PDA

View Full Version : Rights group: Taliban targeting civilians



thedrifter
04-17-07, 07:39 PM
Rights group: Taliban targeting civilians
By Alisa Tang - The Associated Press
Posted : Tuesday Apr 17, 2007 15:15:50 EDT

KABUL, Afghanistan — The Taliban and other militant groups are committing war crimes by targeting Afghan civilians, killing nearly 700 last year, according to a report issued Monday by Human Rights Watch that also pointed to dramatically escalating violence since 2005.

The death toll caused by the Islamic groups is more than three times the civilian deaths attributed to U.S. and NATO forces, which have been criticized for excessive use of force in civilian areas.

In the latest suicide attack against the Western-backed government, a bomber in the relatively stable north struck a crowd of police on Monday, killing 10 and wounding 32.

The New York-based rights group said the number of suicide attacks spiked to 136 last year from 21 the previous year as the Taliban turned to increasingly indiscriminate, Iraq-style tactics. The surge in violence made 2006 “the deadliest year for civilians in Afghanistan since 2001,” the report said.

“The insurgents are increasingly committing war crimes, often by directly targeting civilians,” said Joanne Mariner, the group’s director on terrorism and counterterrorism.

Even when targeting government or Western security forces, “they generally kill many, many more civilians than they do military personnel,” she said.

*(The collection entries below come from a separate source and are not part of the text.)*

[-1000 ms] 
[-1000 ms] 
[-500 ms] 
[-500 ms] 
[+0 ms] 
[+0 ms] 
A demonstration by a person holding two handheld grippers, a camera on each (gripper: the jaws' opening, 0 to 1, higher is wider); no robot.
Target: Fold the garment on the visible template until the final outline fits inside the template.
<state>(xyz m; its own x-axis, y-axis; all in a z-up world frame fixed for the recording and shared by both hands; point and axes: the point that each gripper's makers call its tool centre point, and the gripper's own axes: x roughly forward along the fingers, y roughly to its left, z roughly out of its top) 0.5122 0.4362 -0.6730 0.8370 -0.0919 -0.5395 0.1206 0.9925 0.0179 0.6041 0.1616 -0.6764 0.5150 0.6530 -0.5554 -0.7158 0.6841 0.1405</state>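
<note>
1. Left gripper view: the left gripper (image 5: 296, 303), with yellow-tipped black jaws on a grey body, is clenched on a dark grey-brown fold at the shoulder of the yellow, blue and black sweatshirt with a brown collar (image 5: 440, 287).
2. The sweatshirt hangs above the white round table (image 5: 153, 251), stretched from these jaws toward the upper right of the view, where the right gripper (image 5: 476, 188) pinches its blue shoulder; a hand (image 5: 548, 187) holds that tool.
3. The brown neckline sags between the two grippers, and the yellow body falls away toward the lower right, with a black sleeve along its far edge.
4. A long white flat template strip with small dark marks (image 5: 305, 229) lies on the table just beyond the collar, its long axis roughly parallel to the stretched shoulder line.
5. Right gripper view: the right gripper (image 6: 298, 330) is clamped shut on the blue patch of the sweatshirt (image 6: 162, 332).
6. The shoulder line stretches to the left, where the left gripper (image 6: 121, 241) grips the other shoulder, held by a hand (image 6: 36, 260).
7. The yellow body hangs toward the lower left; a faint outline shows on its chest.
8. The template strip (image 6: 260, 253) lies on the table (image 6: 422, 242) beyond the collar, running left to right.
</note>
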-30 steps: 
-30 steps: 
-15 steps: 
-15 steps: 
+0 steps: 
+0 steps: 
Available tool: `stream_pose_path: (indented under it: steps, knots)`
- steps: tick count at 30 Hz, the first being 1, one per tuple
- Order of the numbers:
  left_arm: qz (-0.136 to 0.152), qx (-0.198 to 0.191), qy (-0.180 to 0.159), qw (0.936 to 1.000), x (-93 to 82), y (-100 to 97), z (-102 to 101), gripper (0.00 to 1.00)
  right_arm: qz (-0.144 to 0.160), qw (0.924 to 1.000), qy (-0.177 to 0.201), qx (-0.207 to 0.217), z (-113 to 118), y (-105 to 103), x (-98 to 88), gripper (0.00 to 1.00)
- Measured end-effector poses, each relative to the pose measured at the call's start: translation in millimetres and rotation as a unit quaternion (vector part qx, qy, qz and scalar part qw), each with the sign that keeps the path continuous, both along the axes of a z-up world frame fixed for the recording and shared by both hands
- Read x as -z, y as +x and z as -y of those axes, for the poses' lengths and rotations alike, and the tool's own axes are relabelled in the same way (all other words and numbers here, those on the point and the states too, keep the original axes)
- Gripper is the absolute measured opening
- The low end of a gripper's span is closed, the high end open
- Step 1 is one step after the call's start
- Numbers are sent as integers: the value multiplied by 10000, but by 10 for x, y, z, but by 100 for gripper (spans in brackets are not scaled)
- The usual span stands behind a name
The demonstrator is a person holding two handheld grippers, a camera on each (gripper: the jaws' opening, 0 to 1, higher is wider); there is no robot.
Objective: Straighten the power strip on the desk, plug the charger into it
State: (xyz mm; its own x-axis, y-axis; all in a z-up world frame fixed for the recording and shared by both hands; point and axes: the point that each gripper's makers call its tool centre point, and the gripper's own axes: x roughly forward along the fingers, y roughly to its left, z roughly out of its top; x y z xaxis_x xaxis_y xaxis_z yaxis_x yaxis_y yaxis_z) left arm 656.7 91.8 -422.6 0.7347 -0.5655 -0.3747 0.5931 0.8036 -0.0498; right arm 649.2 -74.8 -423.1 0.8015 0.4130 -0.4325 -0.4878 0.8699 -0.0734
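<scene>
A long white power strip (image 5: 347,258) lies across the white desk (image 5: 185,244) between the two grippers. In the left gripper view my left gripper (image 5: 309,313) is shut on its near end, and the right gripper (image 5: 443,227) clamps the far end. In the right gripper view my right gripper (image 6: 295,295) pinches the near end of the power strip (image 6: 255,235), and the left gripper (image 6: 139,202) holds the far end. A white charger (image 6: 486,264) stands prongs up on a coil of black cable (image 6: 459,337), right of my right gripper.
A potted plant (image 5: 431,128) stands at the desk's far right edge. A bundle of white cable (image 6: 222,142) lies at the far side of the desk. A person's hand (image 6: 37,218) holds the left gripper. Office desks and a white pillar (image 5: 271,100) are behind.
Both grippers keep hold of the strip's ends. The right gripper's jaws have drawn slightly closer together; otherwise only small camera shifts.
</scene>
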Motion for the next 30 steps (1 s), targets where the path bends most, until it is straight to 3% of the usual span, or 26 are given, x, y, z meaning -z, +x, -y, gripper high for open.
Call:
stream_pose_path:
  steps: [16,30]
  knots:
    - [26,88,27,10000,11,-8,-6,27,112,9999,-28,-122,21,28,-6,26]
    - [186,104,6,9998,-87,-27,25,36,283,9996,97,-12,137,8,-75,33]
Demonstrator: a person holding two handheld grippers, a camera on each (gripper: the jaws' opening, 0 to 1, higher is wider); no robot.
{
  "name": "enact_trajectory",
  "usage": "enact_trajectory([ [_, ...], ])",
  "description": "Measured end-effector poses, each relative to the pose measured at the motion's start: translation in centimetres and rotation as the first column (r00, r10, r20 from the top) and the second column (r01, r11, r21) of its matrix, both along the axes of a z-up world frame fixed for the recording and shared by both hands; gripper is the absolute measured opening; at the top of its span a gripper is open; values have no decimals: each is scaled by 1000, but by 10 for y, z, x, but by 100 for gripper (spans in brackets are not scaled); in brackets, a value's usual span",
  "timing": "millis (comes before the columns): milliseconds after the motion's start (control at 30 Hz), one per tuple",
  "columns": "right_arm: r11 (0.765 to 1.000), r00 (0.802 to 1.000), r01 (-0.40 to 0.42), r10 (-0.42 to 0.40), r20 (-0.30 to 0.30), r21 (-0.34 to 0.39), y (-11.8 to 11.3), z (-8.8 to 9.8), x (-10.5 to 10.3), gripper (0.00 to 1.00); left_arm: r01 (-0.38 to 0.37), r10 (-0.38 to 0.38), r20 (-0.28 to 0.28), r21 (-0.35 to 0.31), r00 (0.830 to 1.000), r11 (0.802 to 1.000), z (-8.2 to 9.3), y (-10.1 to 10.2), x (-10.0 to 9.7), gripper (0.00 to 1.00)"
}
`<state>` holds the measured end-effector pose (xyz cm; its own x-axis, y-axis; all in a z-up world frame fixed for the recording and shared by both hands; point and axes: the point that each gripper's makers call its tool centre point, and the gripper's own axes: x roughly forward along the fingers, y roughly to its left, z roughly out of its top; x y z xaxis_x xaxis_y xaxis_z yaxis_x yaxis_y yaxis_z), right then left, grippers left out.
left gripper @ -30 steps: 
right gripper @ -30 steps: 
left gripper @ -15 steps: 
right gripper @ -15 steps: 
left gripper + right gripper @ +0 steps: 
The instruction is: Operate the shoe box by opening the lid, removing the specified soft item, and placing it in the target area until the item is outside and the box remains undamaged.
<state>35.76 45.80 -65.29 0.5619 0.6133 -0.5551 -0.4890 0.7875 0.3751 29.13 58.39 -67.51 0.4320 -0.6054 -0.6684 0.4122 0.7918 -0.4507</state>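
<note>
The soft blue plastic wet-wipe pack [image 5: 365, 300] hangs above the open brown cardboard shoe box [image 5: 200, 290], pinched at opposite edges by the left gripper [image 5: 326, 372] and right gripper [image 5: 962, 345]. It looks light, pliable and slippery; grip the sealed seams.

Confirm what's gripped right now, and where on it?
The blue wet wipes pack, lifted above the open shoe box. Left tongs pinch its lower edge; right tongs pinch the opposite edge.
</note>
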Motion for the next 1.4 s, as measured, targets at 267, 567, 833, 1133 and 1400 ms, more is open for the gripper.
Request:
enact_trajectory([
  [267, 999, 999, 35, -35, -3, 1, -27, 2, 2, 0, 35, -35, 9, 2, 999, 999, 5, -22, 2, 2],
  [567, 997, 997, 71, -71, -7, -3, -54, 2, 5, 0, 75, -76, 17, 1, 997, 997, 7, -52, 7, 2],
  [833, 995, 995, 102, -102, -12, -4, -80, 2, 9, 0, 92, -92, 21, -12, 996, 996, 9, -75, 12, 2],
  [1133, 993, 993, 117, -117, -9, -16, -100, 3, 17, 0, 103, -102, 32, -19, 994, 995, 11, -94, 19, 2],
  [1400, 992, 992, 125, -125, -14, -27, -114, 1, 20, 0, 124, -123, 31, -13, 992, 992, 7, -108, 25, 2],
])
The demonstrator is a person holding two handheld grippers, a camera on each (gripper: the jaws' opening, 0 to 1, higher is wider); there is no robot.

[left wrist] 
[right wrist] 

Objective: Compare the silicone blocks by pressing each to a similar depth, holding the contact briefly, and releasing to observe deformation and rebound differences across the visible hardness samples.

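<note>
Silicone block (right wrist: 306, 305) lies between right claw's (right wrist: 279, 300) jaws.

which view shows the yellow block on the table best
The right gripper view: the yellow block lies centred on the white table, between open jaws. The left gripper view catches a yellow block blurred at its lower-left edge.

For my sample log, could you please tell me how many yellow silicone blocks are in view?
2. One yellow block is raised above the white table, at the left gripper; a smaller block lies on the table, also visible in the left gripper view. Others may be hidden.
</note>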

In all, more than 4,000 people died in the Afghan violence last year, according to figures compiled by The Associated Press from Afghan and Western officials. Most were militants killed by U.S.-led coalition and NATO forces,

The rise in violence has shaken the elected government of President Hamid Karzai. Five years after the hardline Taliban regime was ousted for hosting al-Qaida, fears are rising that Afghanistan is again sinking into an enduring conflict.

NATO and U.S. use of airstrikes and heavy weapons to fight the resurgent Islamic militia also exacted a heavy toll on civilians in 2006, killing at least 230 civilians, the report said.

But researchers discovered in their interviews with witnesses, victims and relatives that most anger over civilian deaths was focused on the militants rather than Western forces.

“I lost my son, brother and nephew because of the Taliban. They say that they are fighting for God and Islam, but they are not; they are killing good and innocent Muslims and Afghans who have done nothing wrong,” a man identified by the pseudonym Abdullah was quoted as saying in the report. His shop was destroyed by a suicide car bomb last August in the south.

Human Rights Watch said it hoped the report could shame the increasingly radical Taliban into altering its tactics.

“We don’t think that change is easy, but they’re not entirely impervious to pressure,” Mariner said.

Michael Shaikh, who conducted research for the report, said today’s Taliban is increasingly brutal, even compared to the regime that hosted Osama bin Laden and was known for its strict Islamic law and punishments.

“The Taliban are starting to look like some of the insurgent groups in Iraq,” Shaikh said. “It’s a much more dangerous Taliban — a much more vicious Taliban.”

Human Rights Watch tallied records from private groups and the media and counted 669 civilians killed by insurgents in 2006, including 492 killed in bombings and 177 killed in other attacks like ambushes and executions.

Of the at least 350 bombings, 136 were suicide attacks. Eighty were on military targets, but they killed nearly five times more civilians than security personnel. In all, 272 civilians were killed and 531 wounded in suicide attacks, according to the report.

The militants increasingly target aid workers, journalists and government employees, condemning them as spies or collaborators, according to the report.

In Monday’s attack, the bomber ran onto a police training field in the northern city of Kunduz and blew himself up. A purported Taliban spokesman, Qari Yousef Ahmadi, told AP by telephone that the Taliban carried out the attack, but his claim could not be independently verified.

The Taliban have claimed responsibility for more than two-thirds of recorded bomb attacks, mostly in the volatile south and southeast.

Hezb-i Islami, a militant faction headed by renegade former Afghan Prime Minister Gulbuddin Hekmatyar, appears to be involved in attacks in the east and north, the report said.

A spokesman for the Taliban was not immediately available Monday to comment on the report.

Maj. Chris Belcher, a spokesman for the U.S.-led coalition, said the findings of Human Rights Watch were consistent with what the military was seeing.

While the report also was critical of the coalition, Belcher said the coalition by contrast strives “to avoid civilian casualties, and hold to account those within our forces who violate the laws of armed conflict.”